The lines to return are those below that contain the word "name".

- - - - -

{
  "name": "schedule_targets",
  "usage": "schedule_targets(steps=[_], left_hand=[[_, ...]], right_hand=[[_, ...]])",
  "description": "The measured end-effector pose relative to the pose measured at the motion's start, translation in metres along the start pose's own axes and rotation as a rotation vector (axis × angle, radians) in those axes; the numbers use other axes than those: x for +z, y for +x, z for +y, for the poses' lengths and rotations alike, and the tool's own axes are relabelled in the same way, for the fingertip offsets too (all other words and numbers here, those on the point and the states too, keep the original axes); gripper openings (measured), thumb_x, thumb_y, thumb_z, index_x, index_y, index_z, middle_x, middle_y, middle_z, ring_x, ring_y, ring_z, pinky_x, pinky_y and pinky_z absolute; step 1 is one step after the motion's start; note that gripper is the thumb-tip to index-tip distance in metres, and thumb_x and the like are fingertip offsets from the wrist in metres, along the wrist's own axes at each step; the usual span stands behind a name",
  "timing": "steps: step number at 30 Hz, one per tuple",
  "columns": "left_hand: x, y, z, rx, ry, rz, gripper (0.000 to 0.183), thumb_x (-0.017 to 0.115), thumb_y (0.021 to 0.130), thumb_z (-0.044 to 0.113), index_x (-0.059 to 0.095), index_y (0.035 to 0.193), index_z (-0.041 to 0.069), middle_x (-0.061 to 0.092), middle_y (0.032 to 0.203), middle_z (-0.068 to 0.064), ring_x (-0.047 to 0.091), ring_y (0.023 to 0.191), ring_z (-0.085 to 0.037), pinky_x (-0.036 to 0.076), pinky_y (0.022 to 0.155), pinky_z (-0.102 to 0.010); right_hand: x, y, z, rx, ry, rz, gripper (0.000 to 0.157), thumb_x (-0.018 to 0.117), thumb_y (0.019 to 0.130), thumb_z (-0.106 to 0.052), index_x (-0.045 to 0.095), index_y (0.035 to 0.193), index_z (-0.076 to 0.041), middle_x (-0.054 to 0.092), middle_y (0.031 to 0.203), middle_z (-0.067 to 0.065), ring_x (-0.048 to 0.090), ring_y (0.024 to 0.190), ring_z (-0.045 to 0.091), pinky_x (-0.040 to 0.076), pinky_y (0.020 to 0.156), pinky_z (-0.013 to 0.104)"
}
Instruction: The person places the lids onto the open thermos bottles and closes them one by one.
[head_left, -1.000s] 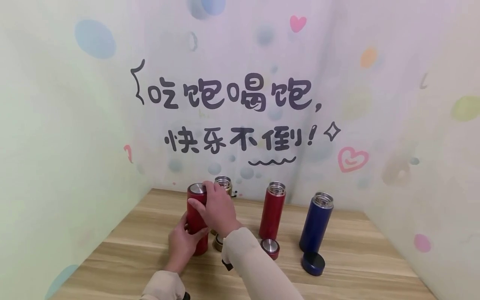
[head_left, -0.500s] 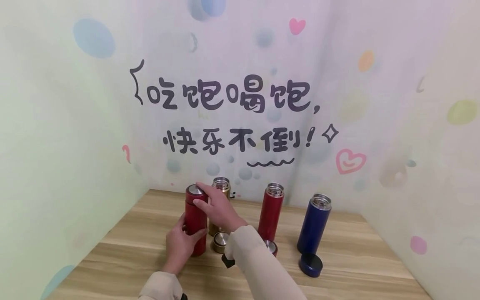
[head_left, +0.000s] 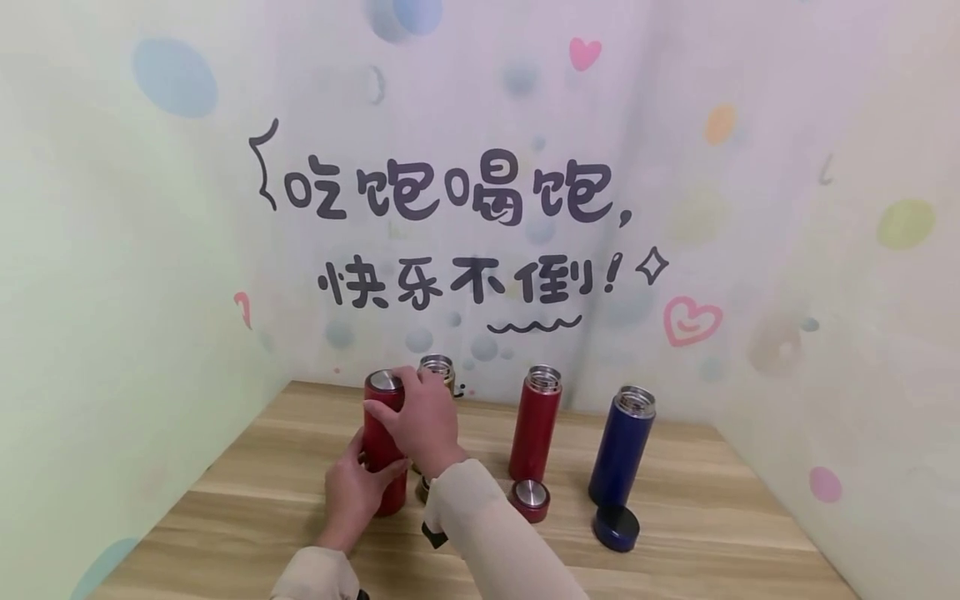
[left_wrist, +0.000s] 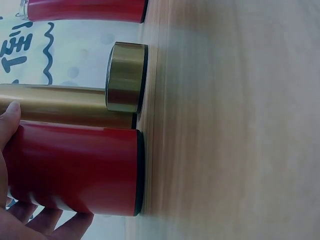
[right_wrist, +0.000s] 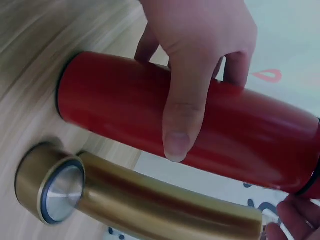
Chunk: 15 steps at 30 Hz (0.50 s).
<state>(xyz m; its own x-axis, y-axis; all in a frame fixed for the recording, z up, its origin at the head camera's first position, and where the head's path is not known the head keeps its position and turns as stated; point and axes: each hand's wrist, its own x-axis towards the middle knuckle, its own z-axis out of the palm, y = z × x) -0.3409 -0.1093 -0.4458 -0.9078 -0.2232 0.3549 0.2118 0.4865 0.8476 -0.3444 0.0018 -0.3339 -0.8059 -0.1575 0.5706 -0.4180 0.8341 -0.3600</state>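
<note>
A red thermos (head_left: 381, 450) stands upright on the table, with its steel-topped cap (head_left: 385, 381) on. My left hand (head_left: 348, 496) grips the lower body, thumb on the near side; the left wrist view shows its fingers (left_wrist: 75, 225) wrapped round the far side. At the top, my right hand (head_left: 426, 421) holds the cap, thumb at its front edge. Right fingertips (right_wrist: 295, 215) show by the cap seam in the right wrist view. Close beside stands an uncapped gold thermos (right_wrist: 170, 200), partly hidden by my right hand in the head view. Its gold cap (left_wrist: 126, 77) sits in front of it.
To the right stand an uncapped red thermos (head_left: 536, 433) with a red cap (head_left: 531, 500) before it, and an uncapped blue thermos (head_left: 621, 450) with a blue cap (head_left: 617, 529) before it. A printed backdrop (head_left: 480, 108) rises behind the wooden table (head_left: 675, 558).
My right hand swung flatter over the cap half a second ago, then turned back upright with fingers round it. The left hand keeps its hold. The whole view has shifted slightly.
</note>
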Motion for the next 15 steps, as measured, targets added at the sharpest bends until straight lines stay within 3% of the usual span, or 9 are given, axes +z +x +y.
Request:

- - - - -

Output >>
  "name": "schedule_targets",
  "description": "The measured end-effector pose relative to the pose measured at the motion's start, translation in metres along the start pose's own axes and rotation as a rotation vector (axis × angle, radians) in those axes; the numbers use other axes than those: x for +z, y for +x, z for +y, for the poses' lengths and rotations alike, and the tool's own axes are relabelled in the same way, for the fingertip offsets too (all other words and numbers here, those on the point and the states too, keep the original axes); gripper openings (measured), thumb_x, thumb_y, thumb_z, index_x, index_y, index_z, middle_x, middle_y, middle_z, ring_x, ring_y, ring_z, pinky_x, pinky_y and pinky_z absolute; step 1 is one step after the motion's start; note that gripper is the thumb-tip to index-tip distance in metres, and thumb_x and the like are fingertip offsets from the wrist in metres, along the wrist's own axes at each step; the usual span stands behind a name",

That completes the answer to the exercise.